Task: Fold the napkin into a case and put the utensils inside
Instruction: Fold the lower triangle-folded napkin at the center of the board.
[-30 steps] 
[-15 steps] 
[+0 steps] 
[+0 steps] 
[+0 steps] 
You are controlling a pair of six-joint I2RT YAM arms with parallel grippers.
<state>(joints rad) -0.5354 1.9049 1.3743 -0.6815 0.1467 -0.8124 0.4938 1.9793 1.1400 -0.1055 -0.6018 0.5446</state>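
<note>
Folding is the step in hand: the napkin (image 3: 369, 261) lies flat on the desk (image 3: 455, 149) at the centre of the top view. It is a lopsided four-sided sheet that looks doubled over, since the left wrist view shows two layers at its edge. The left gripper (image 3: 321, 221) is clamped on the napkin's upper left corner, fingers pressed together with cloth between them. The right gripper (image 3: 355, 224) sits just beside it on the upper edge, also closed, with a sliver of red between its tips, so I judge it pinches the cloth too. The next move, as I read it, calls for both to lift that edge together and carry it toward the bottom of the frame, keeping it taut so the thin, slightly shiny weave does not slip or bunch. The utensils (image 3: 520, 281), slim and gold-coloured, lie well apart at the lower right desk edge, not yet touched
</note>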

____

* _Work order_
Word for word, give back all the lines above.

* _Solution to the exercise_
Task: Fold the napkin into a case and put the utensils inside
Instruction: Fold the lower triangle-folded napkin at the center of the board.
[-30 steps] 
[-15 steps] 
[+0 steps] 
[+0 steps] 
[+0 steps] 
You are controlling a pair of six-joint I2RT YAM arms with parallel grippers.
<state>(joints rad) -0.5354 1.9049 1.3743 -0.6815 0.1467 -0.8124 0.4938 1.9793 1.1400 -0.1055 -0.6018 0.5446</state>
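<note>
Folding is the step in hand: the napkin (image 3: 369, 261) lies flat on the desk (image 3: 455, 149) at the centre of the top view. It is a lopsided four-sided sheet that looks doubled over, since the left wrist view shows two layers at its edge. The left gripper (image 3: 321, 221) is clamped on the napkin's upper left corner, fingers pressed together with cloth between them. The right gripper (image 3: 355, 224) sits just beside it on the upper edge, also closed, with a sliver of red between its tips, so I judge it pinches the cloth too. The next move, as I read it, calls for both to lift that edge together and carry it toward the bottom of the frame, keeping it taut so the thin, slightly shiny weave does not slip or bunch. The utensils (image 3: 520, 281), slim and gold-coloured, lie well apart at the lower right desk edge, not yet touched
</note>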

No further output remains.